Of course, Cox isn’t the sole player in this game: Janet Mock has also spent time in the spotlight, with her excellent book Redefining Realness and her truly inspiring way of shutting down those so-called allies for misrepresenting and redirecting attention from the trans community to themselves. Both of them, of course, follow in the footsteps of many trans activists and writers (Kate Bornstein immediately comes to mind) who have paved the way for the growing mainstream understanding of a variety of issues that face the transgender community. That Cox and Mock have broken down the barriers for trans women of color, however, is a commendable and impressive achievement, and one that shouldn’t be ignored.

It’s interesting timing, too, as last week saw a lot of controversy within the trans community about language. RuPaul, who has long been an advocate for LGBT equality (and, equally, self-acceptance for all humans, not just queers), has come under fire for using what many claim is transphobic language on RuPaul’s Drag Race, a show that is bringing even further into the mainstream drag performance and queer icons. RuPaul, perhaps the world’s most famous drag queen, is a cisgender man — so, should he be allowed to use the word “tranny,” a term that by all accounts came out of the transgender community decades ago before unfortunately being reappropriated by those outside of it as a slur?

It’s a fight I’ve seen played out on my Facebook feed, but one I’ve stayed out of; as a cisgender man, it’s not my place to tell trans people what should or shouldn’t offend them. But I have been incredibly interested in hearing — and seeing — both sides of the argument, and it’s fascinating how the lines have been drawn almost on a generational basis. RuPaul, who has long represented the gender non-normative community in the mainstream media, likely identified for years as a “tranny,” in the drag sense. Yet now that members of the transgender community have, as Janet Mock has suggested, started controlling their own narratives, the implications behind the word have shifted — and a younger generation, made up of people who have mostly heard it used in a derogatory manner, is rejecting it.

The RuPaul controversy has been seen as something of a crisis in the LGBT community, but there’s a positive side to it, too. The debate supports what Laverne Cox says in an interview that accompanies the Time cover story: “There’s not just one trans story. There’s not just one trans experience.” There’s room for dialogue within the trans community as much as there’s a necessity for one between trans activists and those who don’t quite understand the experience. And that’s what is so powerful about Laverne Cox gracing the cover of Time: she gives the trans community a face that isn’t, say, Jared Leto at the Oscars.
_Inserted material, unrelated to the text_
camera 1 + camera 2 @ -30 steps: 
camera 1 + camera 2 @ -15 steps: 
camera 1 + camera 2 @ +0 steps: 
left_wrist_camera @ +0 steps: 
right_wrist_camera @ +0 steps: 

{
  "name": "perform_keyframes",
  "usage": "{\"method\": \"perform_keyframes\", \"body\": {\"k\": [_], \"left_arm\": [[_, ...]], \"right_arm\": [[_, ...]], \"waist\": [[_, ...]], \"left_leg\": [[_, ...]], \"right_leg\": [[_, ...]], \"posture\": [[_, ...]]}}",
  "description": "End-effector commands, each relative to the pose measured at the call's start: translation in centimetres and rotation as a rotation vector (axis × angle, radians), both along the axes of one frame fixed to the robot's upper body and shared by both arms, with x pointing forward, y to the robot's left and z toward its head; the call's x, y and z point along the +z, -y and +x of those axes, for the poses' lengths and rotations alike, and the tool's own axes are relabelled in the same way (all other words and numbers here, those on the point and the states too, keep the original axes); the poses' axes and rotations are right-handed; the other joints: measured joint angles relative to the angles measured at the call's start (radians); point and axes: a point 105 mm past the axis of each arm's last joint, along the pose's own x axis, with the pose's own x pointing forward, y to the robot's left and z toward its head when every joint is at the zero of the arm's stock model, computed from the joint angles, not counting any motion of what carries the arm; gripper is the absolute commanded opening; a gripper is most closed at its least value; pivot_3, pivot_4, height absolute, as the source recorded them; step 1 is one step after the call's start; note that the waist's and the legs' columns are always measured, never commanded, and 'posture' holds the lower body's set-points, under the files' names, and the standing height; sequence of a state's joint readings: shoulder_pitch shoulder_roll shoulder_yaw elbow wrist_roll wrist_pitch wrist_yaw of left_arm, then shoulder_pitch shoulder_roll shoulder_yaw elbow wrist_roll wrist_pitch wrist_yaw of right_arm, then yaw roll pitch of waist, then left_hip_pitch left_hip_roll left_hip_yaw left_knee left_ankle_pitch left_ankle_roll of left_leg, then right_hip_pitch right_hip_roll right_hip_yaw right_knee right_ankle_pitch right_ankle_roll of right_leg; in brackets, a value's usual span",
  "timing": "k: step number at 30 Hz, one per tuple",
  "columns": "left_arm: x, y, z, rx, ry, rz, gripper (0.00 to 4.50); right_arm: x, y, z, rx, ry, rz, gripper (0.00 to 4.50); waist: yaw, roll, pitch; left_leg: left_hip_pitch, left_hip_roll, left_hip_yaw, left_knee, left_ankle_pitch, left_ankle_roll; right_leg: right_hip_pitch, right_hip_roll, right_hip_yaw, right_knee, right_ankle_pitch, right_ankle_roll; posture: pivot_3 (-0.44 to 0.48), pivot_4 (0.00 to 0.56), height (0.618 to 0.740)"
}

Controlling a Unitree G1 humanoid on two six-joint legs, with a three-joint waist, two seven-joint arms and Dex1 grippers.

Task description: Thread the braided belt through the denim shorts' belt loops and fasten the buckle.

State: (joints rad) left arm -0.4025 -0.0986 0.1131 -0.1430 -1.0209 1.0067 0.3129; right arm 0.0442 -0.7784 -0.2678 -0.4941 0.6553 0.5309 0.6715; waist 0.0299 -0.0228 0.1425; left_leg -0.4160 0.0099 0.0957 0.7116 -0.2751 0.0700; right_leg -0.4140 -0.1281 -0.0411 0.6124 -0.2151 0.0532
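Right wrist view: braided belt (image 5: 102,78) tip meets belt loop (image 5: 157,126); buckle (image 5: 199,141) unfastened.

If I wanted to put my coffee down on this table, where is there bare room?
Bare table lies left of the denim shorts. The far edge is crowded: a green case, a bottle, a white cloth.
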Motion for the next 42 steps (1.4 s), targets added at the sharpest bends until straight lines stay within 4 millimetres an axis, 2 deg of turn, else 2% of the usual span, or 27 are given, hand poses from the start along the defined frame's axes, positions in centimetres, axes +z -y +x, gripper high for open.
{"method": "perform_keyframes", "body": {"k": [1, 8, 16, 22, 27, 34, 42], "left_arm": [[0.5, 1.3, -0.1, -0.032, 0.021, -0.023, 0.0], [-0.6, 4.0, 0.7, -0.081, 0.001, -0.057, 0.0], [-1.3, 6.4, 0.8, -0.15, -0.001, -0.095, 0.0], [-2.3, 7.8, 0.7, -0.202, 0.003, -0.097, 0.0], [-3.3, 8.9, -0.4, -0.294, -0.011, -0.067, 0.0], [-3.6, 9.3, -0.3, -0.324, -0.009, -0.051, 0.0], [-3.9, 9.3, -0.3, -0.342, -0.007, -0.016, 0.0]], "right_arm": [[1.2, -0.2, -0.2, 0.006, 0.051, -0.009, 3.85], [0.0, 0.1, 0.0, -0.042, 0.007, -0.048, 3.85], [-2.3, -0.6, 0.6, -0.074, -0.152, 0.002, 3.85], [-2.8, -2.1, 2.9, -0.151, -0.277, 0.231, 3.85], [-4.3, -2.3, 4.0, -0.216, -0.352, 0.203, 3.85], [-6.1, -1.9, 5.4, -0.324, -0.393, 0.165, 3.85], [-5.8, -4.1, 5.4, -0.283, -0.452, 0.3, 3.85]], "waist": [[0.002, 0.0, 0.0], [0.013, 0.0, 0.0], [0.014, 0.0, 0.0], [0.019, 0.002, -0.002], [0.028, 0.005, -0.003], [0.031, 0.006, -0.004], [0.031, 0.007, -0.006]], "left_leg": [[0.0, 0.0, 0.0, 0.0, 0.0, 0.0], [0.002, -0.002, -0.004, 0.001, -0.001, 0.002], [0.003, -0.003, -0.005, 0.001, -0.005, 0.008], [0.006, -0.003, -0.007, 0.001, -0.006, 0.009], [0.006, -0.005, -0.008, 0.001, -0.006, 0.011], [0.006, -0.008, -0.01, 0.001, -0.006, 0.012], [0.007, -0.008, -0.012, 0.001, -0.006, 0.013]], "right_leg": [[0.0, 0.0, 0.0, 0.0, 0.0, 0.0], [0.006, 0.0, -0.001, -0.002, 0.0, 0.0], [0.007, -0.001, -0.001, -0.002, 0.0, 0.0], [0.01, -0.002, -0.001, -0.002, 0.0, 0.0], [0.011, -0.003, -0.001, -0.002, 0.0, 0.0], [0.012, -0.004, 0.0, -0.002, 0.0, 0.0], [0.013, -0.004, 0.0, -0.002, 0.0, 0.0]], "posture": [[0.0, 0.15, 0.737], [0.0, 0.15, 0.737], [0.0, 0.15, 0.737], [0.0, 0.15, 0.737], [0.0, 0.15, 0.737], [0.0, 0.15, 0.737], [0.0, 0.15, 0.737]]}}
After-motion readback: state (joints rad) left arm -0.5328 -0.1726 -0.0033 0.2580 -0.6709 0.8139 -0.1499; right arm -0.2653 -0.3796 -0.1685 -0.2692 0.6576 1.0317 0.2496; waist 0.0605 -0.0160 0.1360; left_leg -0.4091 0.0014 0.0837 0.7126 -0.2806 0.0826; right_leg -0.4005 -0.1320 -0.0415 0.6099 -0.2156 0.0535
Its members are as diverse and complicated as any other community’s, and as more authentic representatives of it enter the mainstream, we’re bound to hear a multiplicity of new, divergent, and sometimes even conflicted points of view. That’s the tipping point, and it’s exciting to watch a strong, powerful, poised woman like Laverne Cox take the baton from those who came before her and continue racing before an ever-larger audience.